India, meanwhile, has been one of the few major countries that has not objected to Bush's proposal for a ballistic missile shield, perhaps the administration's top foreign policy priority. "We are quite open-minded and want to hear more about missile defense," an Indian diplomat said.

On Friday, after U.S. officials finished a round of discussions with their Russian counterparts about missile defense and nuclear weapons, an Indian delegation was among the few invited to be briefed by the Pentagon. This is a small club of countries that did not include India until recently, a senior Defense Department official said.

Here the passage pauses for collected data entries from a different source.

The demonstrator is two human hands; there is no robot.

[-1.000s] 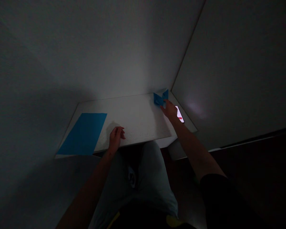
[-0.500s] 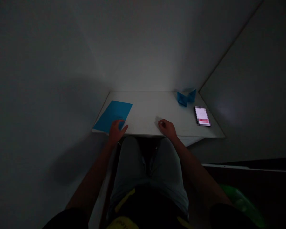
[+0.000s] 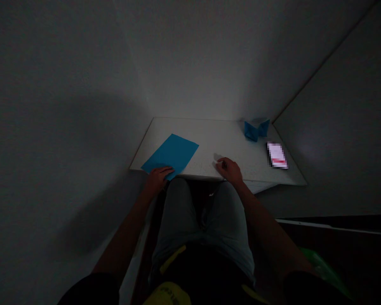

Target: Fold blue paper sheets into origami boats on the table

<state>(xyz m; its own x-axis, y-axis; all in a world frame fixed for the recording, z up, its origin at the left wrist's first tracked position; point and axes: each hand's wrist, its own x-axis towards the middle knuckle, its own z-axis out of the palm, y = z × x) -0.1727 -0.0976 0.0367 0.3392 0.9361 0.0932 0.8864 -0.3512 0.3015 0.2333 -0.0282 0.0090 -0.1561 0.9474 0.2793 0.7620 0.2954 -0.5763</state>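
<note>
A flat sheet of blue paper (image 3: 178,152) lies slanted on the left part of the white table (image 3: 209,131), one corner reaching the front edge. My left hand (image 3: 158,178) is at its near side, fingers over the paper and the thumb hidden, gripping the edge. Nothing shows in my right hand (image 3: 230,169), which rests by the front edge with thumb and forefinger apart. Farther right, towards the back, stand a folded blue paper piece (image 3: 250,131) and a second folded blue paper piece (image 3: 264,128).
A phone (image 3: 277,155) with a lit, blurred screen lies at the table's right end. Walls close in behind and on both sides. My legs (image 3: 180,212) are under the front edge. Something green and shiny (image 3: 325,269) is low at the right.
My left hand has come down onto the sheet and closed on its near edge. The sheet has slid right and turned a little. My right hand has opened slightly.
</note>
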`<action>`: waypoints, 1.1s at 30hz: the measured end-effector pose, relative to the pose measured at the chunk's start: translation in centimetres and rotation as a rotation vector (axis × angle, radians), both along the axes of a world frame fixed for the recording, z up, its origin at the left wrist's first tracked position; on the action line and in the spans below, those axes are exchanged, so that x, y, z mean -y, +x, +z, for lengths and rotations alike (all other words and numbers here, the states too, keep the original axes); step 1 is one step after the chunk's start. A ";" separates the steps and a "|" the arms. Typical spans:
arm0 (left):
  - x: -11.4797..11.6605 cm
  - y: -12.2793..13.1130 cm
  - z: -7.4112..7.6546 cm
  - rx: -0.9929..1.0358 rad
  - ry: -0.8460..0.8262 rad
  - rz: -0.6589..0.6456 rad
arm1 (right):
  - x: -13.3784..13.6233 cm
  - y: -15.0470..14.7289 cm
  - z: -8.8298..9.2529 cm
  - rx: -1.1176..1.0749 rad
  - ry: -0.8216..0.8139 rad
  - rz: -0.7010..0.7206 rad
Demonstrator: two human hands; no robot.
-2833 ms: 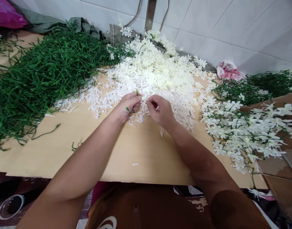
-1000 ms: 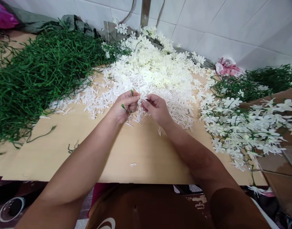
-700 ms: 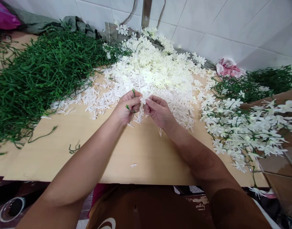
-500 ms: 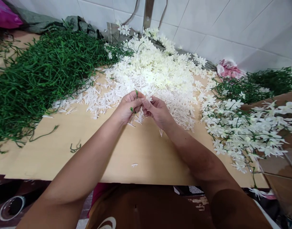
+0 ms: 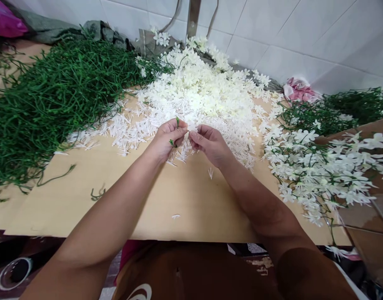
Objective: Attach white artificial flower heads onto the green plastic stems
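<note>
At the near edge of the heap of loose white blossoms, both hands are working close together above the tan board. Left hand is closing thumb and fingers on a thin green stem, whose tip is poking up above the knuckles and whose other end is showing below the thumb. Right hand is pinching a small white blossom between thumb and forefinger, right beside the stem tip; whether the two parts are already touching cannot be told.

Judgement: the seating is going best with the stem held short and steady, the blossom's narrow end lined up on the tip and pushed straight on; a slant is likely to bend the stem or drop the blossom among the loose ones.

Left of the heap, a mound of bare green stems is lying on the board. Right of the heap, finished sprays are spilling over the edge of a brown cardboard box; what is lying deeper inside it is hidden. No other container is showing its contents.
</note>
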State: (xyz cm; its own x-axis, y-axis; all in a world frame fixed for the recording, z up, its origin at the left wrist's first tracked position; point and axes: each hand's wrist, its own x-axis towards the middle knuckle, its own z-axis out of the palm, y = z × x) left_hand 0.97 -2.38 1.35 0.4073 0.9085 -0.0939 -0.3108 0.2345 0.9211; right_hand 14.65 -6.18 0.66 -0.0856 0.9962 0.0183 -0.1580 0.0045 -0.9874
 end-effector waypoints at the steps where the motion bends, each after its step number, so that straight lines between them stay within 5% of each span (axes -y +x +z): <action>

Gen. Henry H. Shelton, chairman of the Joint Chiefs of Staff, became the highest ranking U.S. military officer to travel to India since 1998 when he visited New Delhi last month. He gave a major boost to the military relationship when he informed his Indian counterparts that the Bush administration had decided to reinstate the Defense Policy Group, a forum for regular, senior-level military discussions that was suspended three years ago, Pentagon officials said.

That group, which could convene by December, is expected to take up Asian security issues of mutual concern and map out a program of future cooperation. These could, for instance, include training American soldiers at Indian centers for jungle counter-insurgency and high-altitude warfare, U.S. and Indian officials said. For its part, India has been seeking American instruction in electronic warfare and cryptology.

The discussions could also lead to more joint exercises and coordination in fighting piracy, responding to natural disasters, peacekeeping and conducting search-and- rescue missions at sea, officials from both countries said. Given India's vast coastline and American security interests in the Indian Ocean, much of the military relationship will focus on maritime coordination, these officials said.

"I expect we'll have a whole series of port visits in the year to come," said Ashley J. Tellis, a former Rand Corp. analyst who this month became a senior adviser to U.S. Ambassador to India Robert Blackwill. "Navy-to-Navy cooperation is going to take off."